▸ **Exercise**: Whenever a line in the data holds the string "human", copy that line.

▸ **Entries shown**:
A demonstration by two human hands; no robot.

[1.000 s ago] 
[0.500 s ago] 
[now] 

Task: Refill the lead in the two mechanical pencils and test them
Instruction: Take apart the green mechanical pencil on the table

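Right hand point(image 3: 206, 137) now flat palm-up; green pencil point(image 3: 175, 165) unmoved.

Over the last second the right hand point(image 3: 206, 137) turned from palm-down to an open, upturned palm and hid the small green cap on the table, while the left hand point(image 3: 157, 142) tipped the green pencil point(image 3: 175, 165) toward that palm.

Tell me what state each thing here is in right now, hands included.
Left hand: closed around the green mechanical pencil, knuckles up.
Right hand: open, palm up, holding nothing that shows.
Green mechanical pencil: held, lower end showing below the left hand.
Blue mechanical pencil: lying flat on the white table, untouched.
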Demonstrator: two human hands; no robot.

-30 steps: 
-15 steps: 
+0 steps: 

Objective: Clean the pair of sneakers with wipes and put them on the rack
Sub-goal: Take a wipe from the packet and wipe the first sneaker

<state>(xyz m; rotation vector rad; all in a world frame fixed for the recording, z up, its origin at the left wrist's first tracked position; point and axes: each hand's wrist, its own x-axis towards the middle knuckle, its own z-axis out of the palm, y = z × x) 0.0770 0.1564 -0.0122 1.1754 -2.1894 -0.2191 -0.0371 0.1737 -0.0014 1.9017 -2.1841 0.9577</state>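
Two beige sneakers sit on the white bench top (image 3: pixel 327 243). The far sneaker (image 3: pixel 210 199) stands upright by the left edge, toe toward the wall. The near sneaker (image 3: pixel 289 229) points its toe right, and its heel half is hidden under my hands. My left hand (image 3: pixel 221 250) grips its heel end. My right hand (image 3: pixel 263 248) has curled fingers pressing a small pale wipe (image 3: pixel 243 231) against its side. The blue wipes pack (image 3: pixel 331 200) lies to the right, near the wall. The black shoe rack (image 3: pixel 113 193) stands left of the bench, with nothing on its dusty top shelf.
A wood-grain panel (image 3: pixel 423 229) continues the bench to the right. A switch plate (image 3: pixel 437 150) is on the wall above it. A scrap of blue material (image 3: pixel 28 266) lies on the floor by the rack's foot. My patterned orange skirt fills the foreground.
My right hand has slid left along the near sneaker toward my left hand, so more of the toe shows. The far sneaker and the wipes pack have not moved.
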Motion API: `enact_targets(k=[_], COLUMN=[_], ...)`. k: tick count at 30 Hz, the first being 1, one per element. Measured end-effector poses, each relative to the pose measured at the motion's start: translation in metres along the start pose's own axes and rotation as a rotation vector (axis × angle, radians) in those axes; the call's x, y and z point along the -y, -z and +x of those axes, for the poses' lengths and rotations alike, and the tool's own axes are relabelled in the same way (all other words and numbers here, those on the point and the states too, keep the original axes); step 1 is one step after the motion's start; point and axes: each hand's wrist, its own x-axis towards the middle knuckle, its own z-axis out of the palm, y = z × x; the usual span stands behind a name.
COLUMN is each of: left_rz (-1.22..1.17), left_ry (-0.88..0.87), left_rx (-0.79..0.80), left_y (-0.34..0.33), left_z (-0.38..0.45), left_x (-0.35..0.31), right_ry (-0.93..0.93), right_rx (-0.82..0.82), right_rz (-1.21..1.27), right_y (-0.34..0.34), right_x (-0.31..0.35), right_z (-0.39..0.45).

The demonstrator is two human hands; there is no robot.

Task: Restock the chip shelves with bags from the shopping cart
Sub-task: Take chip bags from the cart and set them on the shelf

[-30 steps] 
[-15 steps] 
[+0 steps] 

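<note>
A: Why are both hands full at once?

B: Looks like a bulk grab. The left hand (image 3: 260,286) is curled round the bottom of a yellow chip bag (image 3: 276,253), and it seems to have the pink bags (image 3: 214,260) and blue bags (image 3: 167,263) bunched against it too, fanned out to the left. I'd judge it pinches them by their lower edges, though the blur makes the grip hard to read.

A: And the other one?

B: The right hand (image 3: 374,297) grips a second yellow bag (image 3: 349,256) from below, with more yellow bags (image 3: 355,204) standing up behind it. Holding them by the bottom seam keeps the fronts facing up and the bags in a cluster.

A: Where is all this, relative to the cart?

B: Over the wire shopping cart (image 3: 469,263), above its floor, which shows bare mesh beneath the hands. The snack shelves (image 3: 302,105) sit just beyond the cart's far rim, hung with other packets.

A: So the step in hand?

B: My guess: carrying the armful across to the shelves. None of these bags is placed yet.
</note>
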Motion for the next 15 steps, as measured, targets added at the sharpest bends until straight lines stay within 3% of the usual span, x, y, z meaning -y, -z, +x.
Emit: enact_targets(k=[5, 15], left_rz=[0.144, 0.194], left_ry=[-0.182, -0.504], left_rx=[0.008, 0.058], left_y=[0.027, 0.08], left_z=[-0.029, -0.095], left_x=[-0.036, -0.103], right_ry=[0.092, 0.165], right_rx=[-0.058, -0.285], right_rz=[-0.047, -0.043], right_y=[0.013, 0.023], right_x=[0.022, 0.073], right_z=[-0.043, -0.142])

▸ **The answer**:
A demonstration by two human hands; no robot.
Demonstrator: two human hands; no robot.
The demonstrator is two human hands; there is no robot.

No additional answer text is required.